■ **The problem**: Can the data below be echoed back word for word?

■ **Supplied material**:
━━━━━━━━━━━━━━━━━━━━━━━━━━━━━━
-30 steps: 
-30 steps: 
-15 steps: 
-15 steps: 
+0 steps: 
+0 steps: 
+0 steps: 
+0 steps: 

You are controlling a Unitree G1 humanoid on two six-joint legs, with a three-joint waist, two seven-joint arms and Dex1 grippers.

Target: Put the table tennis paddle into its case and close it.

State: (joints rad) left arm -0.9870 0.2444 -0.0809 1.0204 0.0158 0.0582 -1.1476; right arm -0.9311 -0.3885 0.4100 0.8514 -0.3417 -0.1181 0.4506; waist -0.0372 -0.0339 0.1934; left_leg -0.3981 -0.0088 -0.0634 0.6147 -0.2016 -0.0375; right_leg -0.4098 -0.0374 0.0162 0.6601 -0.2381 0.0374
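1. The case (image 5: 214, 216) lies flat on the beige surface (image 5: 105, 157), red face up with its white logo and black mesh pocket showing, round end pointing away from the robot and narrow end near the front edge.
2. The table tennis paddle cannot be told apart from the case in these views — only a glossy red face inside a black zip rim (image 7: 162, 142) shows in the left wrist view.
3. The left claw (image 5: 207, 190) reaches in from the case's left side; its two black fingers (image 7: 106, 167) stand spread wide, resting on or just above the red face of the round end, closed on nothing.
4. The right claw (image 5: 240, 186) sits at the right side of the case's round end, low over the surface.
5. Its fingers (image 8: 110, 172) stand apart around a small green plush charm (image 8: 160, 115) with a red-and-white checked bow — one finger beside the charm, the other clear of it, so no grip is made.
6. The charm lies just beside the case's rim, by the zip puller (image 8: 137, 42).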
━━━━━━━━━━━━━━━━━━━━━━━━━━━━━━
■ **Exercise result**:
-30 steps: 
-30 steps: 
-15 steps: 
-15 steps: 
+0 steps: 
+0 steps: 
+0 steps: 
+0 steps: 

You are controlling a Unitree G1 humanoid on two six-joint legs, with a three-joint waist, two seven-joint arms and Dex1 grippers.

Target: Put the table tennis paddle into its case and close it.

State: (joints rad) left arm -0.9870 0.2444 -0.0809 1.0204 0.0158 0.0582 -1.1476; right arm -0.9311 -0.3885 0.4100 0.8514 -0.3417 -0.1181 0.4506; waist -0.0372 -0.0339 0.1934; left_leg -0.3981 -0.0088 -0.0634 0.6147 -0.2016 -0.0375; right_leg -0.4098 -0.0374 0.0162 0.6601 -0.2381 0.0374
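1. The case (image 5: 214, 216) lies flat on the beige surface (image 5: 105, 157), red face up with its white logo and black mesh pocket showing, round end pointing away from the robot and narrow end near the front edge.
2. The table tennis paddle cannot be told apart from the case in these views — only a glossy red face inside a black zip rim (image 7: 162, 142) shows in the left wrist view.
3. The left claw (image 5: 207, 190) reaches in from the case's left side; its two black fingers (image 7: 106, 167) stand spread wide, resting on or just above the red face of the round end, closed on nothing.
4. The right claw (image 5: 240, 186) sits at the right side of the case's round end, low over the surface.
5. Its fingers (image 8: 110, 172) stand apart around a small green plush charm (image 8: 160, 115) with a red-and-white checked bow — one finger beside the charm, the other clear of it, so no grip is made.
6. The charm lies just beside the case's rim, by the zip puller (image 8: 137, 42).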

What the exercise asked for is now complete.